= Requirement =
Quote from the first line below through the line that contains "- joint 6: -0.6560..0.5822", both included, and leave the pictures out.
Collected data below:
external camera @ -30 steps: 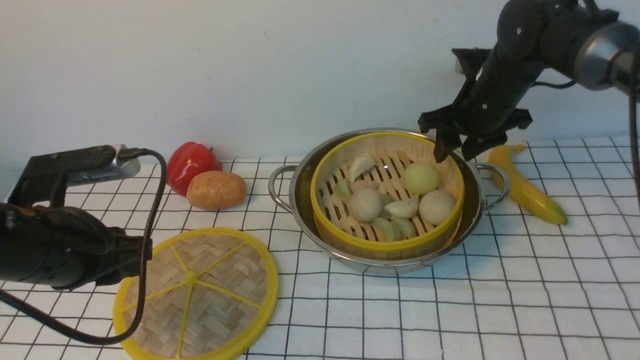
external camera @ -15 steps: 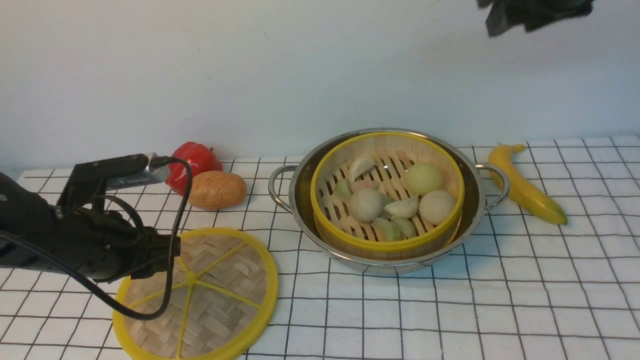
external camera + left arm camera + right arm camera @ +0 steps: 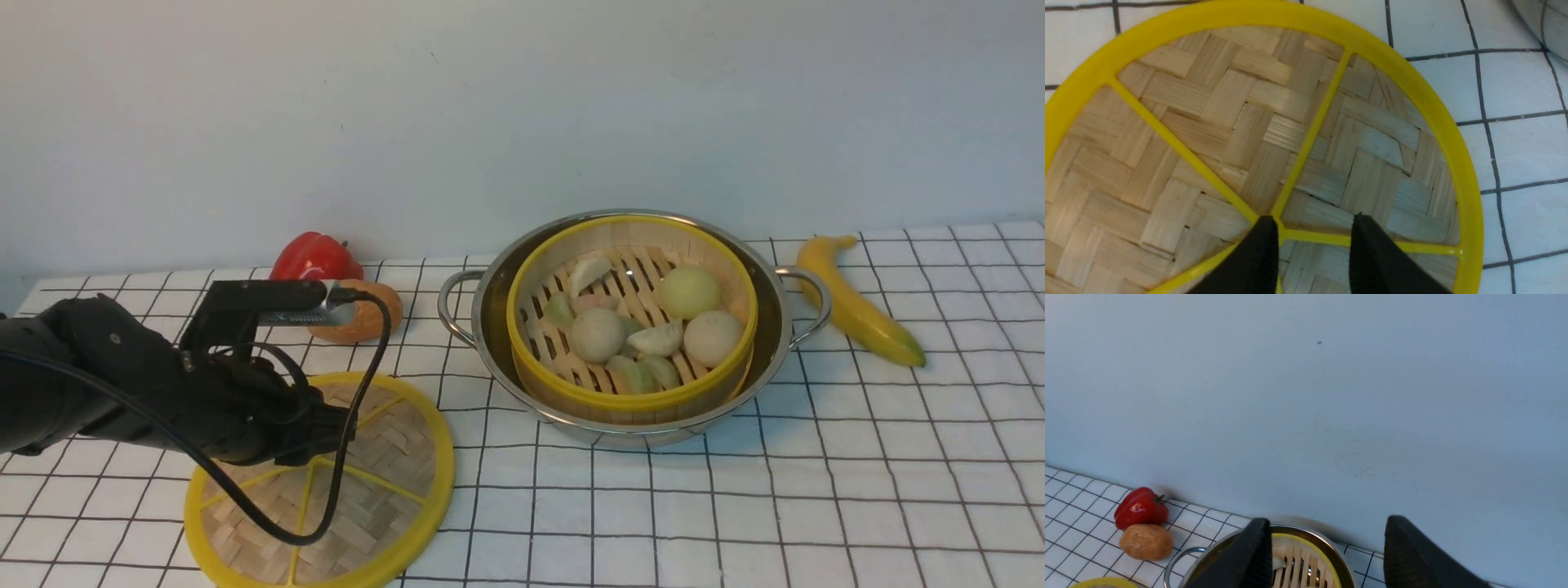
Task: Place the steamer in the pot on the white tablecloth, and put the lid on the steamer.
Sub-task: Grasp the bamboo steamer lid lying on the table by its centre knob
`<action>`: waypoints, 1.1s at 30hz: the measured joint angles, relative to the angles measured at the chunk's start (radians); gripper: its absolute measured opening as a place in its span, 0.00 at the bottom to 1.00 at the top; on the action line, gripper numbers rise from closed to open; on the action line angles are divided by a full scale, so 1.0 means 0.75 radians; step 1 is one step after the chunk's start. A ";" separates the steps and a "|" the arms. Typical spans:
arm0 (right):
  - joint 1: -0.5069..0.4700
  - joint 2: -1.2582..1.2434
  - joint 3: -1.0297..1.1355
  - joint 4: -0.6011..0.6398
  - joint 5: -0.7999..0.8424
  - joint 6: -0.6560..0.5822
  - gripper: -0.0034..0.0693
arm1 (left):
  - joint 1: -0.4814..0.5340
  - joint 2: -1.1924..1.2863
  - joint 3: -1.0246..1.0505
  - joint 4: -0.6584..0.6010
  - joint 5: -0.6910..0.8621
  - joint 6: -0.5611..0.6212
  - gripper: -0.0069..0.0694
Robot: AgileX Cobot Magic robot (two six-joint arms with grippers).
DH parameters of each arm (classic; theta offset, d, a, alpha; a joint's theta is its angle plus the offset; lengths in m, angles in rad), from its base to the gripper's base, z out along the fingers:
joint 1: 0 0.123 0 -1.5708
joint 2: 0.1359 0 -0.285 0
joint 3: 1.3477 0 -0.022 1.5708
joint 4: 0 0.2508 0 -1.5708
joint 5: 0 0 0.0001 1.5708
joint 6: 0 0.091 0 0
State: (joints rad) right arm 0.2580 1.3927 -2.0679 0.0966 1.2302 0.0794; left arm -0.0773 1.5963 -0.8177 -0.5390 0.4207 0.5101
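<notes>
No legible text, label, brand mark, numeral or sign appears on any object or surface in these views.

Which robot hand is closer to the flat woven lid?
Left. The left gripper is right over the lid, open fingertips by its centre. The right gripper is up above the pot, well away from the lid.

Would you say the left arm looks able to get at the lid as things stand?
Probably yes. The left pincer hangs open over the lid, near its centre where the spokes meet. Nothing lies on the lid, and the steamer stands apart from it, so the way looks free.
</notes>
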 joint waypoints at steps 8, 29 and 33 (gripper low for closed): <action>0.000 -0.027 0.000 0.003 0.001 -0.003 0.57 | 0.000 0.000 -0.006 0.037 -0.064 0.002 0.41; 0.000 -0.026 0.000 0.027 0.001 -0.008 0.57 | 0.000 0.150 -0.021 0.064 -0.097 -0.040 0.26; 0.000 -0.026 0.000 0.028 0.001 -0.009 0.57 | 0.000 0.150 -0.066 0.163 -0.008 -0.067 0.25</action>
State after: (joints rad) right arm 0.2580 1.3734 -2.0679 0.1175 1.2311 0.0728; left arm -0.0773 1.7090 -0.8672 -0.4167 0.4144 0.4597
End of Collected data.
= Completed exercise =
external camera @ -30 steps: 
external camera @ -15 steps: 
external camera + left arm camera + right arm camera @ +0 steps: 
Task: Place the steamer in the pot on the white tablecloth, and put the lid on the steamer.
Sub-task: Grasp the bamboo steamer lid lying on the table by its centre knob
`<action>`: waypoints, 1.1s at 30hz: the measured joint angles, relative to the angles measured at the chunk's start (radians); gripper: its absolute measured opening as a place in its span, 0.00 at the bottom to 1.00 at the top; on the action line, gripper numbers rise from closed to open; on the action line angles are divided by a full scale, so 1.0 means 0.75 radians; step 1 is one step after the chunk's start. A ";" separates the steps and a "|" the arms. Typical spans:
arm0 (right):
  - joint 1: -0.5069..0.4700
  - joint 2: -1.2582..1.2434
  - joint 3: -1.0297..1.1355
  - joint 4: -0.6011..0.6398
  - joint 5: -0.7999..0.8424
  - joint 6: -0.6560..0.5822

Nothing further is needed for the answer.